Daily movie digest Spanish TV / Part II – rewrite in Python

To learn more Python I am making up some new scripting exercises these days. I am also rewriting some Perl scripts I made last year. Today my daily Spanish TV movie email script, discussed here: rewritten and improved in Python.

What is this script about?

This script queries http://www.sincroguia.tv/todas-las-peliculas.html for movies that will be aired on Spanish TV today. For each title it crawls the corresponding URL for additional details. All is formatted in an output I get emailed everyday via a cronjob on my webhost.

What could be better since last time?

    featured image

  • All titles were shown in verbose mode, so if I wanted to quickly see what was on, it required a lot of scrolling, not good. Hence the script prints a summary first now (example at the end of this post).
  • Related: the script has day detection now, because during weekdays I only want to know what is on starting 8pm, for weekend days I want to have the movie guide for the whole day.
  • The movie URLs get more thoroughly parsed, providing more movie info (kudos to sincroguia.tv, the movie info is actually quite good)
  • Spanish movie titles have their English counter-title on the details page, so I pushed this vital piece of information to the top summary. This way I can quickly see what movie it actually is !
  • Structure code in OOP: this is a new trend in my coding lately and I feel code gets much cleaner, and potentially more re-usable.

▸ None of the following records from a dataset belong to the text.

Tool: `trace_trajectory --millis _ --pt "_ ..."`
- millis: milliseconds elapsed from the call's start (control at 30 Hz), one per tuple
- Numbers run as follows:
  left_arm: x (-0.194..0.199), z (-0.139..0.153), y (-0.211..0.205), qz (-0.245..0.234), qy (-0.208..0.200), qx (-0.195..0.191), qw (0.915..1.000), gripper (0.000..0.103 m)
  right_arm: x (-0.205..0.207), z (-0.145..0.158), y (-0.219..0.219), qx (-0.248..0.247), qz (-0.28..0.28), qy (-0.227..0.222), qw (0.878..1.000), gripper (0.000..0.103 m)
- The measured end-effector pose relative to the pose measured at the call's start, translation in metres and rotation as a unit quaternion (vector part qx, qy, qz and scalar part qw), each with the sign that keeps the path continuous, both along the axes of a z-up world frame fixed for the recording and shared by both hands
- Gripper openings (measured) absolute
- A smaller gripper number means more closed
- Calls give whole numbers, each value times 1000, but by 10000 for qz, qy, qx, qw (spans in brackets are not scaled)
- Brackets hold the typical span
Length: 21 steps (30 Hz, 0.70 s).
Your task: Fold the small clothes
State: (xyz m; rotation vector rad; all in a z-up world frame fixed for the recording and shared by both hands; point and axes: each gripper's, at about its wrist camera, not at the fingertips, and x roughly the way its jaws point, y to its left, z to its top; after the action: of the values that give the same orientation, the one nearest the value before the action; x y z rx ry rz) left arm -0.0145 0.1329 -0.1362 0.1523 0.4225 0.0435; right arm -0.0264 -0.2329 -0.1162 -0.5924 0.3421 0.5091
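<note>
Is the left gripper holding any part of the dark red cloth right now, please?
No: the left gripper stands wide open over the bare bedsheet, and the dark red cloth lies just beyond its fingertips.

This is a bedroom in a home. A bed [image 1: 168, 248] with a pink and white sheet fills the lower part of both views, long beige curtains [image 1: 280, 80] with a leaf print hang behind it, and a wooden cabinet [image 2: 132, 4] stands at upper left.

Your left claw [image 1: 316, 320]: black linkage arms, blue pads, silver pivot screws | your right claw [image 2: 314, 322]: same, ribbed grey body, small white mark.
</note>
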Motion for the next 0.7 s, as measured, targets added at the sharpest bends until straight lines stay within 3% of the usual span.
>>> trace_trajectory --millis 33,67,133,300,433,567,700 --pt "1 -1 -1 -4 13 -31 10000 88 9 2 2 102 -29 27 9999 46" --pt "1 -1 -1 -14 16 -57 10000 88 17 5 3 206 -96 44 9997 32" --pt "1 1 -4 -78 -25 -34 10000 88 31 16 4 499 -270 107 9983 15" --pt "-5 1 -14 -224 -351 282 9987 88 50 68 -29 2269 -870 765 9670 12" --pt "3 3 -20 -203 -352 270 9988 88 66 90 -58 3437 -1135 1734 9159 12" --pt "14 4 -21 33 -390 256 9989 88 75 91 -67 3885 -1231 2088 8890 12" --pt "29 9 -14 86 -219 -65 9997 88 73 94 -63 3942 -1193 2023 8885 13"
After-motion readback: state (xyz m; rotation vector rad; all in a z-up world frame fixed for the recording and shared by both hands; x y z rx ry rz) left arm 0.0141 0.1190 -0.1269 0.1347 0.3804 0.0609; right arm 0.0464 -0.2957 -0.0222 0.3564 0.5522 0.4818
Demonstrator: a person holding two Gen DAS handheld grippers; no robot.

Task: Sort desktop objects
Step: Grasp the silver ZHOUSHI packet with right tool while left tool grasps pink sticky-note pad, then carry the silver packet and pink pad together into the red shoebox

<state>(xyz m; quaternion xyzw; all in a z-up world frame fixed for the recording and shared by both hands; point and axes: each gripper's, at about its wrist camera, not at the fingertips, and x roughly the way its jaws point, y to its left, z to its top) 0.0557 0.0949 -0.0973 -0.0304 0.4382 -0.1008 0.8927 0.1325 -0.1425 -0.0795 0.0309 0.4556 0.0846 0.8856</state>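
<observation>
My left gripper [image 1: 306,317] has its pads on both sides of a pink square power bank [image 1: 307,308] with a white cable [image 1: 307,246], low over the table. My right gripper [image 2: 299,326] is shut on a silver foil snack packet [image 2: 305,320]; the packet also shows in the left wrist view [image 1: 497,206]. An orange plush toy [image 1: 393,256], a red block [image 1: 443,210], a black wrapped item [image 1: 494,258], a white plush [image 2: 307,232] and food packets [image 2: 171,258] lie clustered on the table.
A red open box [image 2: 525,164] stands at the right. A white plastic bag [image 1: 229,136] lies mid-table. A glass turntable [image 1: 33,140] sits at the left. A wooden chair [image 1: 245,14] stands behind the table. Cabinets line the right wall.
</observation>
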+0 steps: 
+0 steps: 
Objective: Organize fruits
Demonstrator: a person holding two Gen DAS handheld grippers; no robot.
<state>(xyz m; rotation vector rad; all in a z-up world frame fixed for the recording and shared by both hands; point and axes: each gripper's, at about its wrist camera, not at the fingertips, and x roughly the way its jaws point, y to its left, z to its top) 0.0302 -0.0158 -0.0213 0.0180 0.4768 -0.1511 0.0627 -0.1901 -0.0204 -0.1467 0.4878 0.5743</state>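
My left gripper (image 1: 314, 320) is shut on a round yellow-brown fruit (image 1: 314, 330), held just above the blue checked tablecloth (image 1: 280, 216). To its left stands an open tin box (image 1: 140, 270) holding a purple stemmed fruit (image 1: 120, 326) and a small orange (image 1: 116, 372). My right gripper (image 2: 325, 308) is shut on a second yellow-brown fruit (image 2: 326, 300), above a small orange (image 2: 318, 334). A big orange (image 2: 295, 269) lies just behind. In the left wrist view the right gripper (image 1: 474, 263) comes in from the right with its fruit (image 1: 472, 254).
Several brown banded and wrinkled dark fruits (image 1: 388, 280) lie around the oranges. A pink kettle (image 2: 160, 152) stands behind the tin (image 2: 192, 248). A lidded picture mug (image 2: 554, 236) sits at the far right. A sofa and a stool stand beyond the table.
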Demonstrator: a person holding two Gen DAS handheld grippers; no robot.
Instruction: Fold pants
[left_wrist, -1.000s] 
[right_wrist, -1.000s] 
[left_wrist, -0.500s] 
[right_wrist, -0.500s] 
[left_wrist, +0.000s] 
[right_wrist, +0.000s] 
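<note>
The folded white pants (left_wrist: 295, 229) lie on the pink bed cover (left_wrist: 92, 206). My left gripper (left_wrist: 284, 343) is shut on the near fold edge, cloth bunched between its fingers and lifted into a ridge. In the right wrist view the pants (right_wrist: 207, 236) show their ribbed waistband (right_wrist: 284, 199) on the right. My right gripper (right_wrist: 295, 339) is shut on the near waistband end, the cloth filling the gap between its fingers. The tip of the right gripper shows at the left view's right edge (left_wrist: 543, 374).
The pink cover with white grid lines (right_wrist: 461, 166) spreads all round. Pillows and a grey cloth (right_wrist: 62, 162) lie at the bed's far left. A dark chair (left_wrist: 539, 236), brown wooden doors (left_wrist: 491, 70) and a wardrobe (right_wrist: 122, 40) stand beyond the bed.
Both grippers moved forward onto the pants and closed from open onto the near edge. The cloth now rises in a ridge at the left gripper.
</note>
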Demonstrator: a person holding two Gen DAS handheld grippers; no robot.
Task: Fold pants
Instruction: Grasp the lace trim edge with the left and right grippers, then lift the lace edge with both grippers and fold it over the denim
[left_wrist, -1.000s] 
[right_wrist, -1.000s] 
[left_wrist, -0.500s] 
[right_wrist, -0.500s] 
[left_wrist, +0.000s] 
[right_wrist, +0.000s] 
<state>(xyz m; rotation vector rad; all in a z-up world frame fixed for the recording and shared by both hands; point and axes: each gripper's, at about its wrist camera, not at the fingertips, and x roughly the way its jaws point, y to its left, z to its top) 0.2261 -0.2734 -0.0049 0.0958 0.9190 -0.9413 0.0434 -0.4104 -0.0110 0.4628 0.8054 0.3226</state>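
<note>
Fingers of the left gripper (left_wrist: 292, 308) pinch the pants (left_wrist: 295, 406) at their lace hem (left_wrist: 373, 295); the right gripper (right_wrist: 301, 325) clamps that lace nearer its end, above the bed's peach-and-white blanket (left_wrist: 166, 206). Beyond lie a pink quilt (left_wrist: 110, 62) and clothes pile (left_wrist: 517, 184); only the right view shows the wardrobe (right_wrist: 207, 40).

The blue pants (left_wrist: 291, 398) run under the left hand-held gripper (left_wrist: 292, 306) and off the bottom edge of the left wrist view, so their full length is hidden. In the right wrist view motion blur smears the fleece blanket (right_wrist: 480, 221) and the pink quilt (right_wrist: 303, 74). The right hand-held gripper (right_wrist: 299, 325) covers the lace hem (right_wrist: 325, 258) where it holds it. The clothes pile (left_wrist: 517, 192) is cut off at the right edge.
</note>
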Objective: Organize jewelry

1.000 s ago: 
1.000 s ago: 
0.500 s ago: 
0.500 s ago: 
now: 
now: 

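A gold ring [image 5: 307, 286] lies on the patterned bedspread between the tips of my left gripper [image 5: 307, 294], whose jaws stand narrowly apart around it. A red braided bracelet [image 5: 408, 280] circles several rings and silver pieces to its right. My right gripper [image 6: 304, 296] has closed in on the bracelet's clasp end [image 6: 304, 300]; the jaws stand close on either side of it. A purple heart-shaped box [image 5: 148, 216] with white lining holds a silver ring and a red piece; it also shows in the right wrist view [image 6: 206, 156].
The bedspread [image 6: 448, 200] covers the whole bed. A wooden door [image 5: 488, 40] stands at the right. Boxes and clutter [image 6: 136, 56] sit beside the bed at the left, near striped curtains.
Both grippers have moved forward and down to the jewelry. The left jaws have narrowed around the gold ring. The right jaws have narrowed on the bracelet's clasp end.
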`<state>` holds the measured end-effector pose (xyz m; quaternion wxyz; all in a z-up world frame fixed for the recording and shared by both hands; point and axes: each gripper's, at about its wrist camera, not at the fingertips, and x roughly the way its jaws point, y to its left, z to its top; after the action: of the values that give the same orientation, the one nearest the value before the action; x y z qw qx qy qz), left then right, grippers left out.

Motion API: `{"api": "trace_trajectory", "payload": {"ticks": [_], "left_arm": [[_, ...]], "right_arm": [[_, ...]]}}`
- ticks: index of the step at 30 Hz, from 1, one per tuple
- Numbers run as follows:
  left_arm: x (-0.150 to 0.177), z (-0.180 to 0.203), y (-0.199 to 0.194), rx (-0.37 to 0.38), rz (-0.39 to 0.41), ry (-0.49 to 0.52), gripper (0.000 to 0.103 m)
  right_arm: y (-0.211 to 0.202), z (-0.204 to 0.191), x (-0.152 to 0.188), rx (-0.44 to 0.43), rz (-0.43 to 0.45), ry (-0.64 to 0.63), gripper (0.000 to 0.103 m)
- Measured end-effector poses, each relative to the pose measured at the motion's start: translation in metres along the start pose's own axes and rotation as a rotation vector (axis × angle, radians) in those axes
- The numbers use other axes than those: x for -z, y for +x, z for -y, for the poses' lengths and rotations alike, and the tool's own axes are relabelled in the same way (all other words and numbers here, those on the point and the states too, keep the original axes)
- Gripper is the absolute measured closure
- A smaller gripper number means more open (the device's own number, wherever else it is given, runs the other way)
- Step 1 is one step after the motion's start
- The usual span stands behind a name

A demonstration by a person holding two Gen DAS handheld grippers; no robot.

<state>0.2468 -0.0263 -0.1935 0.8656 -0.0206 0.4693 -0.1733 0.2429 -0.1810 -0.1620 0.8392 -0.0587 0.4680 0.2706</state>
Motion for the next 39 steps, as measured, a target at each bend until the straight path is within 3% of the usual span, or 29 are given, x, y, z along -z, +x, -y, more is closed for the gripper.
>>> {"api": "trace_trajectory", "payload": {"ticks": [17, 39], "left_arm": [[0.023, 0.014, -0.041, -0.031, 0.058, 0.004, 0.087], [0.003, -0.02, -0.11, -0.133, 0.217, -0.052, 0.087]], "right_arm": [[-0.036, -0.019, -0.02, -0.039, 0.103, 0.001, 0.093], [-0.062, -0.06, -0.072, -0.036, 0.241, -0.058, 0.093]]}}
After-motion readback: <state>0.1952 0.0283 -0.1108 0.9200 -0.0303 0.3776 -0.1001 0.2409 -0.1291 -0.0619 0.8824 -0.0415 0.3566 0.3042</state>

The class is a black box and somebody could just plug it in and call the methods he/she is interested in, in this case only two, but it makes the point I think:
  • t = TvCine()

    I still think the methods should be shorter and over time I want to introduce TDD to make it all more robust, but you have to start somewhere. I think this version is much more readable than the Perl variant (any opinions and suggestions are welcome in the comments of course). Btw, Why Python? is an interesting read if you also consider Python after or alongside Perl.

The script

Without further ado, see also on github:

#!/usr/bin/env python
# -*- coding: utf-8 -*-
# Author: Bob Belderbos / written: Dec 2012
# Purpose: get movies aired on Spanish tv to use in 24-hour cronjob
import pprint, urllib, re, sys, datetime
from bs4 import BeautifulSoup as Soup

class TvCine(object):

  def __init__(self):
    """ Setup variables, define hour range of which I want to know the movie airing of """
    # if weekday (0-4 - 0 being Monday) show movies from 20-24h, weekend I want to see all movies aired: 
    self.weekday = datetime.datetime.today().weekday() 
    if self.weekday in [5,6]: # 5 = Sat, 6 = Sun
      self.START_TIME = 9
      self.START_TIME = 20
    # always end at midnight (tomorrow a new day, so a new output from cron)
    self.END_TIME = 00
    self.moviePage = "http://www.sincroguia.tv/todas-las-peliculas.html" 
    self.movies = self.parse_movies()
    # pprint.pprint(self.movies); sys.exit()

  def parse_movies(self):
    """ Import the movie URL """
    soup = Soup(self.read_url(self.moviePage))
    movies = []
    for link in soup.find_all("a"):
      time = link.previous_sibling
        channel = re.sub(r".* - ", "", str(link.contents[0].encode(encoding='UTF-8',errors='strict')))
        channel = "not_found" 
      url = link.get('href')
      title = link.get('title')
      if not "/peliculas/" in url: continue
      if int(time[:2]) < self.START_TIME: continue
      if time[:2] == self.END_TIME: break
      (longTitle, verboseInfo) = self.get_movie_verbose_info(title, url)
      movies.append({ 'time': time[0:6], 
                      'channel': channel,
                      'url': url.encode(encoding='UTF-8',errors='strict'), 
                      'info': verboseInfo.encode(encoding='UTF-8',errors='strict'),  
    return movies

  def get_movie_verbose_info(self, title, url):
    """ Read the movie page in and return the translated title if available and all movie info """
    html = self.read_url(url)
    # try to get the relevant html section of the movie page, if nothing found too bad, move on
    soup = self.filter_relevant_bits(html)
    titleInfo = ficha = contentficha = ""
    lineNum = 0
    if soup: 
      for line in soup.li.stripped_strings: 
        ficha += line + "n"
      for line in soup.find_all('li')[1].stripped_strings:
        lineNum += 1
        if lineNum<3: titleInfo += line + " "
        contentficha += line + "n"
      ficha = "Not able to obtain movie info for %s" % title
    return (titleInfo, ficha+"n"+contentficha)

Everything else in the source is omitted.